Atlanta is becoming a focal point for Australian businesses that see the Southeast as a launching pad for entry into the North American market, which will help reduce the sizable trade deficit that the country runs with the U.S., said Trade Minister Bob McMullan.
While the 2000 Sydney Summer Olympics is an important “connector” between the Southeast and Australia, Mr. McMullan said that the area figured into his itinerary because of increasing economic linkages with this region, which uses Atlanta as its hub. Mr. McMullan spoke to the Australian American Chamber of Commerce at the World Trade Club in downtown Atlanta.
While on a recent tour of the Southeast, he said he met with regional firms that plan to establish their headquarters for Southeast Asia in Australia.

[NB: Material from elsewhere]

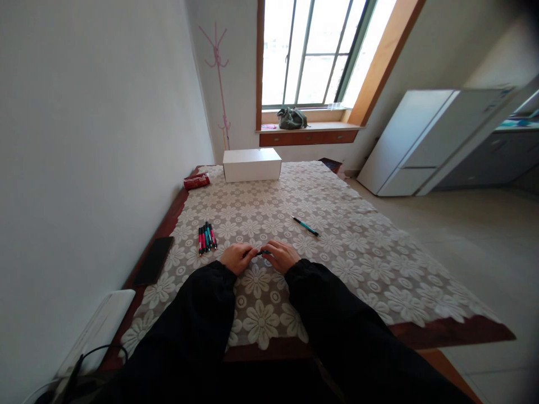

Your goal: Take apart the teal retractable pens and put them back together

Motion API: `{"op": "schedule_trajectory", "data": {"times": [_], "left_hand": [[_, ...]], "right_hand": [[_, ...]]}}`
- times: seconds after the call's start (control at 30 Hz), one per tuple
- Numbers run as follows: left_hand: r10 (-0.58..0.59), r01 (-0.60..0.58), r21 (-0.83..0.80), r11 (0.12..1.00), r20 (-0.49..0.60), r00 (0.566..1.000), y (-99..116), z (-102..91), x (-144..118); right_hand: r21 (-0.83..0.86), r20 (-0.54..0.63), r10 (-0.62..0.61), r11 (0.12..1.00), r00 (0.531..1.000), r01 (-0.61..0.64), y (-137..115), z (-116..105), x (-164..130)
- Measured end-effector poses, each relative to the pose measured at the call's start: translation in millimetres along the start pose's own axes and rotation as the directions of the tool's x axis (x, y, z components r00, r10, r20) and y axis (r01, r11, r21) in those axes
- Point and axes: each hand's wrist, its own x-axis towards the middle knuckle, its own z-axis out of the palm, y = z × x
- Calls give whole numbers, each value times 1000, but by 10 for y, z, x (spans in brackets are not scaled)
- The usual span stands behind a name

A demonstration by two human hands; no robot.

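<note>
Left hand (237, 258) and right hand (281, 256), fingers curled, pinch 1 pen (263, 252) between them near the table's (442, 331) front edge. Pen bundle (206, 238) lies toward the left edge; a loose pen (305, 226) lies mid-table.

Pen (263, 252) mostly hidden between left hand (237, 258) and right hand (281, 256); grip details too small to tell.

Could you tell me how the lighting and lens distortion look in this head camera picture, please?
Head view: the window is blown out white; the walls lean outward from wide-angle distortion; the hands and the pen between them are small but evenly lit, with soft shadows.
</note>
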Motion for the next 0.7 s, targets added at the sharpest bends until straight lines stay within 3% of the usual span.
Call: {"op": "schedule_trajectory", "data": {"times": [0.13,0.37,0.7], "left_hand": [[5,-8,-72,997,-41,999,5,1,-1],[42,-42,-14,999,-37,998,-27,8,18],[-36,35,-20,999,-46,998,-54,11,22]], "right_hand": [[0,5,2,1000,1000,-2,-3,-8,1],[-13,20,20,1000,1000,-20,23,3,-1],[-12,15,88,996,996,-87,116,24,-7]]}}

Mr. McMullan said that in 1993-94 his country ran a trade deficit with the U.S. of about $7 billion, accounting for more than half of his country’s total deficit. The American market is closed, he complained, to goods that Australia is strong in, such as sugar and dairy products and high-speed ferries. His ministry’s top priority is to gain further involvement in the North American market, he said.
Last year Australia was the sixth largest foreign investor in Georgia and the second largest foreign investor in manufacturing, he said. Wachovia Bank of Georgia estimated that Australia has the state’s eighth largest export market in first quarter of 1995.